=== Problem to solve ===
As an exercise, transcribe the data below in full and exactly, omitting pictures.
------ Recorded data
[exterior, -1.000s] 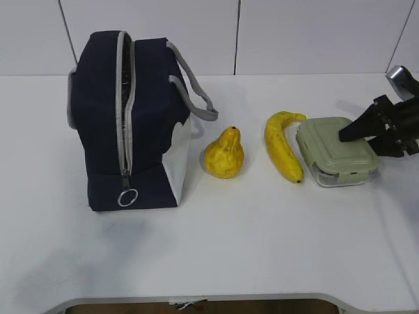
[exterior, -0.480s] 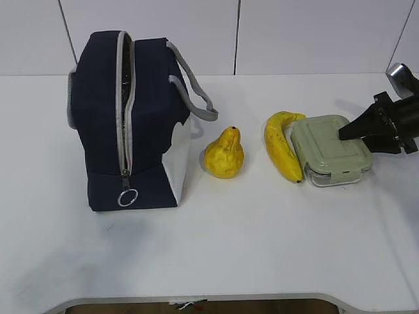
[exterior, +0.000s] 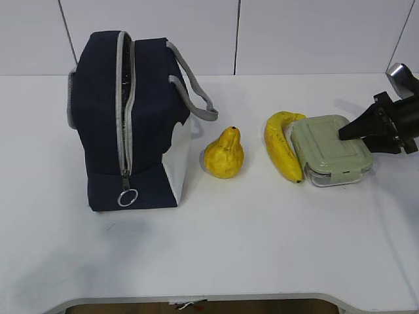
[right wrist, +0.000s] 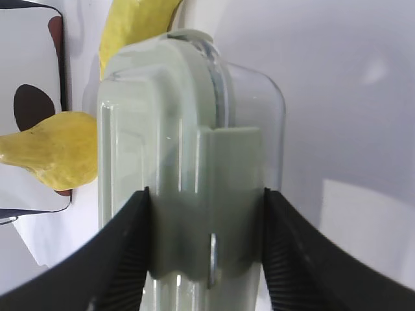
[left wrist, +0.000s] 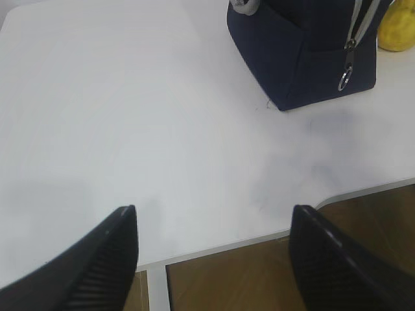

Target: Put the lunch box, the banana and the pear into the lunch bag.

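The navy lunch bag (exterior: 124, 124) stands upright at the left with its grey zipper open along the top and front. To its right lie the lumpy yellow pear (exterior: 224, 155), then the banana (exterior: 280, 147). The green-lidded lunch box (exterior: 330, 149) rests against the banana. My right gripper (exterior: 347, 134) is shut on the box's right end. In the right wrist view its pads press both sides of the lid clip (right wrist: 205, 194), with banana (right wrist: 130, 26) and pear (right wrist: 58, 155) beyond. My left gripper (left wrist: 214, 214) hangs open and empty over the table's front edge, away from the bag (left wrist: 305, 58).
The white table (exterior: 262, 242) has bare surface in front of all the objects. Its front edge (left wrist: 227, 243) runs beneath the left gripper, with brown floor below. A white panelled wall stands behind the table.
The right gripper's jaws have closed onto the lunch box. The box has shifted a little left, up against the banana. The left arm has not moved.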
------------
=== Output below ===
[exterior, -1.000s] 
[exterior, -0.480s] 
[exterior, +0.000s] 
[right wrist, +0.000s] 
[left wrist, +0.000s] 

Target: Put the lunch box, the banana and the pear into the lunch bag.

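The navy lunch bag (exterior: 124, 124) stands upright at the left with its grey zipper open along the top and front. To its right lie the lumpy yellow pear (exterior: 224, 155), then the banana (exterior: 280, 147). The green-lidded lunch box (exterior: 330, 149) rests against the banana. My right gripper (exterior: 347, 134) is shut on the box's right end. In the right wrist view its pads press both sides of the lid clip (right wrist: 205, 194), with banana (right wrist: 130, 26) and pear (right wrist: 58, 155) beyond. My left gripper (left wrist: 214, 214) hangs open and empty over the table's front edge, away from the bag (left wrist: 305, 58).
The white table (exterior: 262, 242) has bare surface in front of all the objects. Its front edge (left wrist: 227, 243) runs beneath the left gripper, with brown floor below. A white panelled wall stands behind the table.
The right gripper's jaws have closed onto the lunch box. The box has shifted a little left, up against the banana. The left arm has not moved.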

Nothing more remains for this exercise.